Isnt it that the rfid comm works even if several cards are pilled up tpgether, e.g. In a wallet? Are they all sending at the same time when powered up? I dont know the protocoll but i would expect some hand shaking and recognition before comm stars.
That can only work if the cards are all on different frequencies. If I keep all the acess cards I have in my wallet non of them work. I have to keep them separate. I.E only cary the one I need for that day. I have 15 different sites that have the same frequency HID tags. I would love to consolidate them.
How about asking the BACS manager for each of your sites to change your code and consolidate on one card?
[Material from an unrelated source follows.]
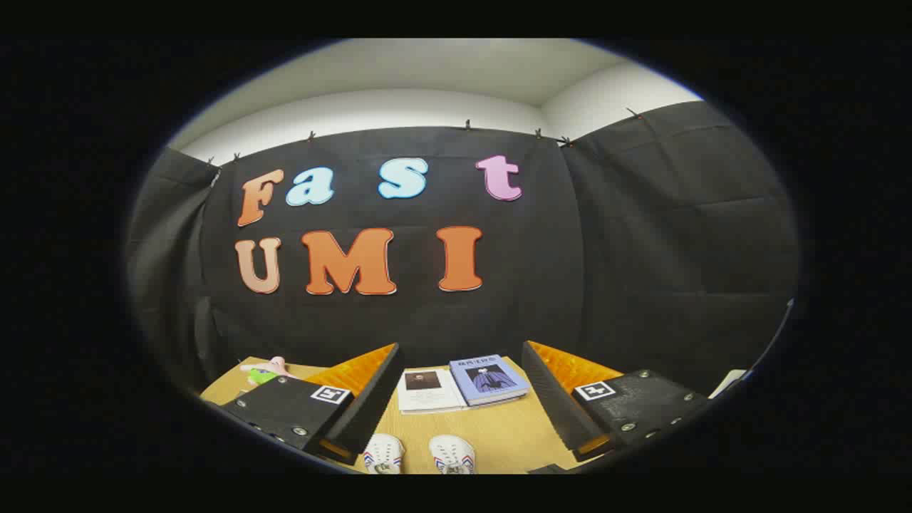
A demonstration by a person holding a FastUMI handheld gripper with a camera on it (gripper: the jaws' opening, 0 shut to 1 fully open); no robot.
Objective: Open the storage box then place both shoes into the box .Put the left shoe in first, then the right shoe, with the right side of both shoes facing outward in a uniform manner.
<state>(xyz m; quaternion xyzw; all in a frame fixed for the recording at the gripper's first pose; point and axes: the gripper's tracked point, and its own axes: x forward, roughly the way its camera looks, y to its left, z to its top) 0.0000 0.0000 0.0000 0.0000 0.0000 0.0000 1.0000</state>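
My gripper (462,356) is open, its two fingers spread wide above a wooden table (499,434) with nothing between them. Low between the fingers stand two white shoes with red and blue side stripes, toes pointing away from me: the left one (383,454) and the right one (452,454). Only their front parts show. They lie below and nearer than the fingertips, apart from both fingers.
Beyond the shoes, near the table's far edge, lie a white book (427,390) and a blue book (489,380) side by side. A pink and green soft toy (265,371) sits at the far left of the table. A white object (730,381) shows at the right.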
Could you use a supercapacitor or something of that nature to power the AVR while it’s pulled out of the field? Or is the fact that you would have to repeatedly scan it the problem? If the AVR has analog input it might be possible to wire in a potentiometer that could be changed depending on which code it needs to output, though that would probably require much more voltage than you have already. Another option could be a small DIP switch array read through a parallel-to-series shift register that could be changed depending on the RF code needed.
This is a neat project and I hope you can figure out a good way to go about solving the problem.
If the idea is just to have one card could set this up with capacitive buttons to select the proper code and a watch battery to power the microcontroller during the selection process. Then it will just send the code you selected. Could fit it in a very sleek circuit board if you used the traces as the capacitive buttons.
Why not have the unit include multiple AVRs each with a single code, then have a slider, or something that would allow each quadrant of the card to be selected that allows you to squeeze a certain realm of the device to activate the intended code?